§ Task brief
Each line below that contains "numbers" should be counted. Give only the total.

§ Source records
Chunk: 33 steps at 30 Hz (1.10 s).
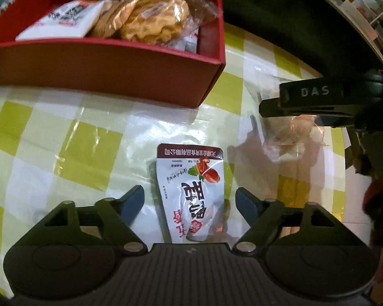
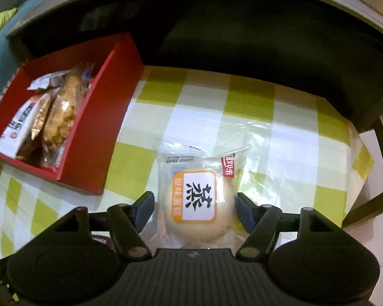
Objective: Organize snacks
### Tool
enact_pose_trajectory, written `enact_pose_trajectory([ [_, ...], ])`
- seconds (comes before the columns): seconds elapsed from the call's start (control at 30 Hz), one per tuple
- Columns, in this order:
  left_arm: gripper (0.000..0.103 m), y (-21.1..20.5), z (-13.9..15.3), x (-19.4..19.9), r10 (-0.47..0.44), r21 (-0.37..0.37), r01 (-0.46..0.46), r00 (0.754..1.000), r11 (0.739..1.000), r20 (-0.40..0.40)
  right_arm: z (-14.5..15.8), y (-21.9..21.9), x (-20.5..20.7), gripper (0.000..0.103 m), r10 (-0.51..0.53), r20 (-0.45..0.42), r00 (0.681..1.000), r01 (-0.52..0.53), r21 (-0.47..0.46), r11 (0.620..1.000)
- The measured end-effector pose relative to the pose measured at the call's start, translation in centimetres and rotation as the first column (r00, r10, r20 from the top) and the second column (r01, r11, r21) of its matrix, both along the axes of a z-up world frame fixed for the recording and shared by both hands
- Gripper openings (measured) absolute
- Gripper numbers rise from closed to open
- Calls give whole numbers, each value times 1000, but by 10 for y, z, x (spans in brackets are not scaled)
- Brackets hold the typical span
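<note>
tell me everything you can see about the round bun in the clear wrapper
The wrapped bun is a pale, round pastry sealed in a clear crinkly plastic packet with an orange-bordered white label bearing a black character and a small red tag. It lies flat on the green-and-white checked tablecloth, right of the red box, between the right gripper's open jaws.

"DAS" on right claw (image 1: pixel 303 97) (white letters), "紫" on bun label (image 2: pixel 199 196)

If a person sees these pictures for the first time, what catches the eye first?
The red box, full of wrapped snacks, sits on the green-checked tablecloth. The open left gripper straddles a white pouch, and the open right gripper straddles a wrapped round pastry.
</note>
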<state>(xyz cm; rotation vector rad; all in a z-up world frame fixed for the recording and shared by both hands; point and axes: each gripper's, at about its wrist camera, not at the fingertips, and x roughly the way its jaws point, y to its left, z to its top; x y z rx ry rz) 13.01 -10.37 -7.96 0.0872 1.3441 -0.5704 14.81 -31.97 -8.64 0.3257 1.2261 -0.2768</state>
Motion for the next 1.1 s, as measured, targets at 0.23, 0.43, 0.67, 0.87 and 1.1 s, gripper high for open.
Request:
enact_pose_trajectory([
  [0.23,71,-13,-1,-13,-66,88,59,995,994,78,-3,5,-5,69,25,-13,1000,-26,-51,998],
  [0.43,46,-6,3,-10,-56,74,52,996,996,63,5,9,-15,68,37,-3,999,-37,-51,998],
  [0.67,39,7,15,-12,-59,61,55,996,997,70,31,18,-26,68,44,62,997,-42,-27,999],
  [0.87,32,15,24,-12,-56,57,52,995,997,79,38,34,-34,68,64,71,995,-63,-15,998],
  [1.1,75,6,0,-15,-59,127,48,995,991,82,39,37,-40,68,57,72,996,-57,-3,998],
])
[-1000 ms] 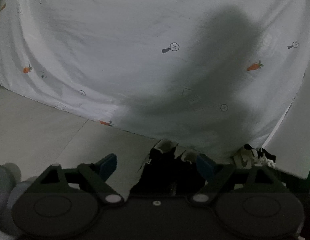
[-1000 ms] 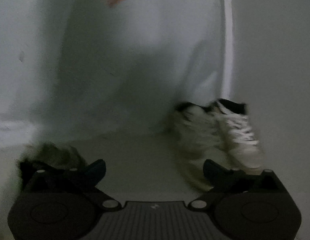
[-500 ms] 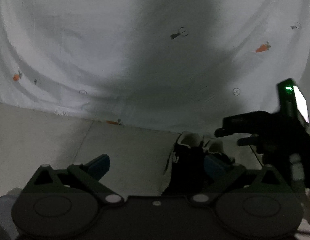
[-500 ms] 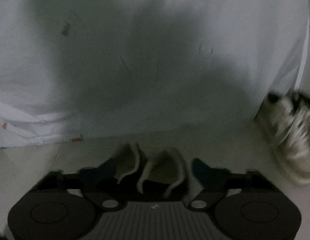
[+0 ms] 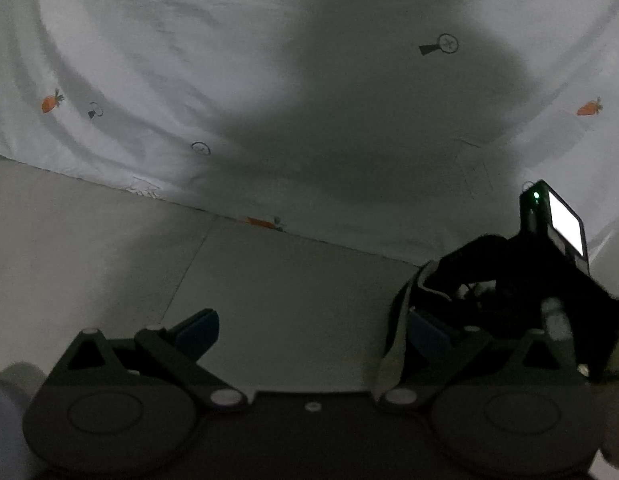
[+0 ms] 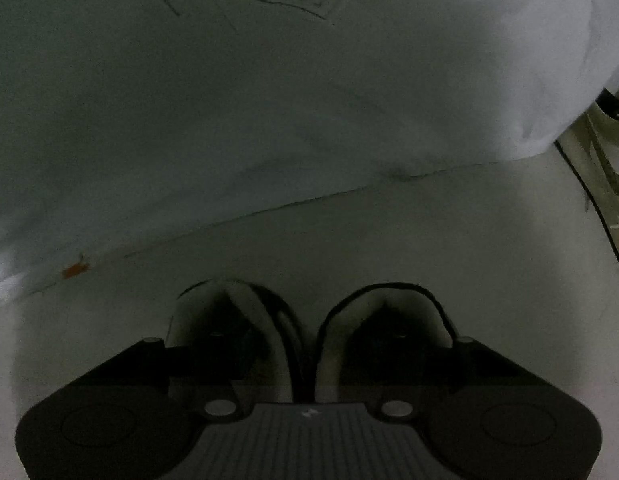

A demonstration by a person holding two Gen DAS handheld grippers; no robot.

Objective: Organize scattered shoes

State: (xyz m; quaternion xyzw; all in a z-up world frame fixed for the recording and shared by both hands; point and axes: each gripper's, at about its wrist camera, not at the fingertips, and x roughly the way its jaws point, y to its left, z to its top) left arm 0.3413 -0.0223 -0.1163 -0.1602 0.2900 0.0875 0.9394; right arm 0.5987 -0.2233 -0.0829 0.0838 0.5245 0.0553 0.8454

§ Expected output
2